» **About this exercise**
Below are the entries; give again exactly the lines from the one mentioning "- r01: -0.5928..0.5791" through the one mentioning "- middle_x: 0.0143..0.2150", inclusive.

(Records from a collection)
※

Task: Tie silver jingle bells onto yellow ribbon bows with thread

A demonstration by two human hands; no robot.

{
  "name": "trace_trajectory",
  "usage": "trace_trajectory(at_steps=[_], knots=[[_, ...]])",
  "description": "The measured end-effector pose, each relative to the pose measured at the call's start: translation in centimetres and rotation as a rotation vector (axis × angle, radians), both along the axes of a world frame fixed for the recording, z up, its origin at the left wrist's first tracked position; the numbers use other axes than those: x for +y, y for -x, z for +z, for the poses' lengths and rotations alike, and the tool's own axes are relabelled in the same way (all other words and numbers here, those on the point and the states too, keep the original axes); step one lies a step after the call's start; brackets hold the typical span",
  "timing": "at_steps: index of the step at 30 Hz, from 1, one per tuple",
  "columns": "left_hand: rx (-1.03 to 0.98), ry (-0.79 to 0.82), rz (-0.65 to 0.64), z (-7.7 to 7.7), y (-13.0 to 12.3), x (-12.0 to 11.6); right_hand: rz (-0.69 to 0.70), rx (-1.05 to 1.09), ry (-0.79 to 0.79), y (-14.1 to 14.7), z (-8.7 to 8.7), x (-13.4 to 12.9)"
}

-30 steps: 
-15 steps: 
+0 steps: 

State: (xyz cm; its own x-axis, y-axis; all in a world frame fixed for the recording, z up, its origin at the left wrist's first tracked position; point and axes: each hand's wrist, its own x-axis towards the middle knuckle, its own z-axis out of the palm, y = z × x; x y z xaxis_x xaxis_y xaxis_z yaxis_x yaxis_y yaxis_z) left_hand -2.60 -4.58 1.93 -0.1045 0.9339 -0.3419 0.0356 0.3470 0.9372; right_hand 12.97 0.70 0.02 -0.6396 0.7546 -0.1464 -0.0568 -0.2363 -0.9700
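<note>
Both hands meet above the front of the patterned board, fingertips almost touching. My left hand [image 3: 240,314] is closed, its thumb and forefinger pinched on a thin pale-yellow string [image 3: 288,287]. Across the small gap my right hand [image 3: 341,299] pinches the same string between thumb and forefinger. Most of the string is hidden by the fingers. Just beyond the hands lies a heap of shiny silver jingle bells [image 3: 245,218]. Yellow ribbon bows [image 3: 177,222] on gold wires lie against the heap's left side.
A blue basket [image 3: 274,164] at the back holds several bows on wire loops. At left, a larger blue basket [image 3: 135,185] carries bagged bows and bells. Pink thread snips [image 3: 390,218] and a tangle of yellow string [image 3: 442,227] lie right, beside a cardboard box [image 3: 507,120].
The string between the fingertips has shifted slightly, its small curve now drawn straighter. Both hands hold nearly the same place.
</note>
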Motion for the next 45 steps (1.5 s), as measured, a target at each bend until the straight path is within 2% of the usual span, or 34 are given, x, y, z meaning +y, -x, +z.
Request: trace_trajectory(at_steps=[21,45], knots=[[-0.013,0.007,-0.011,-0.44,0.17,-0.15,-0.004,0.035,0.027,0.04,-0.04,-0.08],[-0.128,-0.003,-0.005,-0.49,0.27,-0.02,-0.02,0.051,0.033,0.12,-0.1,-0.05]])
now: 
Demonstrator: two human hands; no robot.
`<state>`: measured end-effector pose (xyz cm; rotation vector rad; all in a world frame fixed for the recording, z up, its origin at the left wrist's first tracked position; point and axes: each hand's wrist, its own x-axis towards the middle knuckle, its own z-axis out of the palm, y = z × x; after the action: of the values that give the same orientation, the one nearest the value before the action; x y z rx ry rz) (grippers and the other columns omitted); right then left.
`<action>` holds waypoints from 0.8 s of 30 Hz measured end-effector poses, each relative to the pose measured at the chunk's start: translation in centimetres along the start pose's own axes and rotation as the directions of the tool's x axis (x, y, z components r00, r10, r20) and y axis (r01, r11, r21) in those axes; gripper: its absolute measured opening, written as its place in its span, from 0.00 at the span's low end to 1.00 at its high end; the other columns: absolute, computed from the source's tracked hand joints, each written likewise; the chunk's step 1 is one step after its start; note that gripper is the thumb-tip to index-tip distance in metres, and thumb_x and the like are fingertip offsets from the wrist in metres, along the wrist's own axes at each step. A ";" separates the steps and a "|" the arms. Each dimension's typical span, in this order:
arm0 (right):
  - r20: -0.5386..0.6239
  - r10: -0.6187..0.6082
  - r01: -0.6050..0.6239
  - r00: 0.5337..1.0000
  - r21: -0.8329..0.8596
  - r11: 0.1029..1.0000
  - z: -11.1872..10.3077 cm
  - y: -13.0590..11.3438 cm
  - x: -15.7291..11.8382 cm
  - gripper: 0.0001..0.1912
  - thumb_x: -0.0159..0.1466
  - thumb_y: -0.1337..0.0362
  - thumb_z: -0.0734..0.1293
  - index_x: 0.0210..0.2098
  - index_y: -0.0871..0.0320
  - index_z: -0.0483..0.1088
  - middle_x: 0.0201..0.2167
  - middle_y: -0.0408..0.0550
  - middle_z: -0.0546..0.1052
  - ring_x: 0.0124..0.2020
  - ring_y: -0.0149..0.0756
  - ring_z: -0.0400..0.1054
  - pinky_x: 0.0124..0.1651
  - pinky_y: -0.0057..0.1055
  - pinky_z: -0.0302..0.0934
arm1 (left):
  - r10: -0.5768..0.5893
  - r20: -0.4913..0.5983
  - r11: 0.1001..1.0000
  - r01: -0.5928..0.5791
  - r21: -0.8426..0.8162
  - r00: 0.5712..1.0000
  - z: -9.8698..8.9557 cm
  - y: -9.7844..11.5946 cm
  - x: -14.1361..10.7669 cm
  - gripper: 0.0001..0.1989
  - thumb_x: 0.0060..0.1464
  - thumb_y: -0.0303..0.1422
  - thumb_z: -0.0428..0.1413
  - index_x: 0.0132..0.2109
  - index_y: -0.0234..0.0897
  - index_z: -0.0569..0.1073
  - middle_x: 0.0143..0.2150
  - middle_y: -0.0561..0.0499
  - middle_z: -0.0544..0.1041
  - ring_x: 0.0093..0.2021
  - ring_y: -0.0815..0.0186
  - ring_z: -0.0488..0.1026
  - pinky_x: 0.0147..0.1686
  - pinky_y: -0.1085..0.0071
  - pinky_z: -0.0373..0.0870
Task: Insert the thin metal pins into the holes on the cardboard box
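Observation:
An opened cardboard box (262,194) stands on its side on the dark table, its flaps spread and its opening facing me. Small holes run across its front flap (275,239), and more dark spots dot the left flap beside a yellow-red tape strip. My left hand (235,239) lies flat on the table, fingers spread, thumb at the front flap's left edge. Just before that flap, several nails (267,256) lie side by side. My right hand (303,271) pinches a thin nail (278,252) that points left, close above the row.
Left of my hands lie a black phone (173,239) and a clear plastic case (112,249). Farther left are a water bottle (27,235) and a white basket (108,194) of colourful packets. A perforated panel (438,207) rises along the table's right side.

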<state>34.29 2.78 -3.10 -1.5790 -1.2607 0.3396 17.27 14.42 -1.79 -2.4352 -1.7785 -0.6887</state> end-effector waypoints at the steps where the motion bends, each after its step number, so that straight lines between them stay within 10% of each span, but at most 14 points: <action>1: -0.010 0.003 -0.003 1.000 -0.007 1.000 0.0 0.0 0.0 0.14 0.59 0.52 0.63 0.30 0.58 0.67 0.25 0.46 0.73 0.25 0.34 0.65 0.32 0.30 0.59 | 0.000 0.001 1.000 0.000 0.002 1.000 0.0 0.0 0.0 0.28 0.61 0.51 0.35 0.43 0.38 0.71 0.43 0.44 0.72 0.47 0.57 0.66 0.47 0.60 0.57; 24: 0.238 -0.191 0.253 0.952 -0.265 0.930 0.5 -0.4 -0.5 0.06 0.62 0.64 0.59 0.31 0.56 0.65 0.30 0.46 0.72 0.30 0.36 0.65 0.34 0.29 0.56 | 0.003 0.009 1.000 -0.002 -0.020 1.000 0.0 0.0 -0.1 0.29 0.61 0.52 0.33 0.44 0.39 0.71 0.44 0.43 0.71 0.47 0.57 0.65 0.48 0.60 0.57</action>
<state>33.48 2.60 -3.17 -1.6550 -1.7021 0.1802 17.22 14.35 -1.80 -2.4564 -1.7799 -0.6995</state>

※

» **Response to the task**
  - r01: -0.5928..0.5791
  - r21: -0.8426..0.8162
  - r00: 0.5712..1.0000
  - z: -9.8698..8.9557 cm
  - y: -9.7844..11.5946 cm
  - x: -14.1361..10.7669 cm
  - gripper: 0.0001..0.1989
  - thumb_x: 0.0060..0.1464
  - thumb_y: -0.0303..0.1422
  - thumb_z: -0.0428..0.1413
  - index_x: 0.0132..0.2109
  - index_y: -0.0234..0.0897
  - index_z: -0.0569..0.1073
  - middle_x: 0.0143..0.2150

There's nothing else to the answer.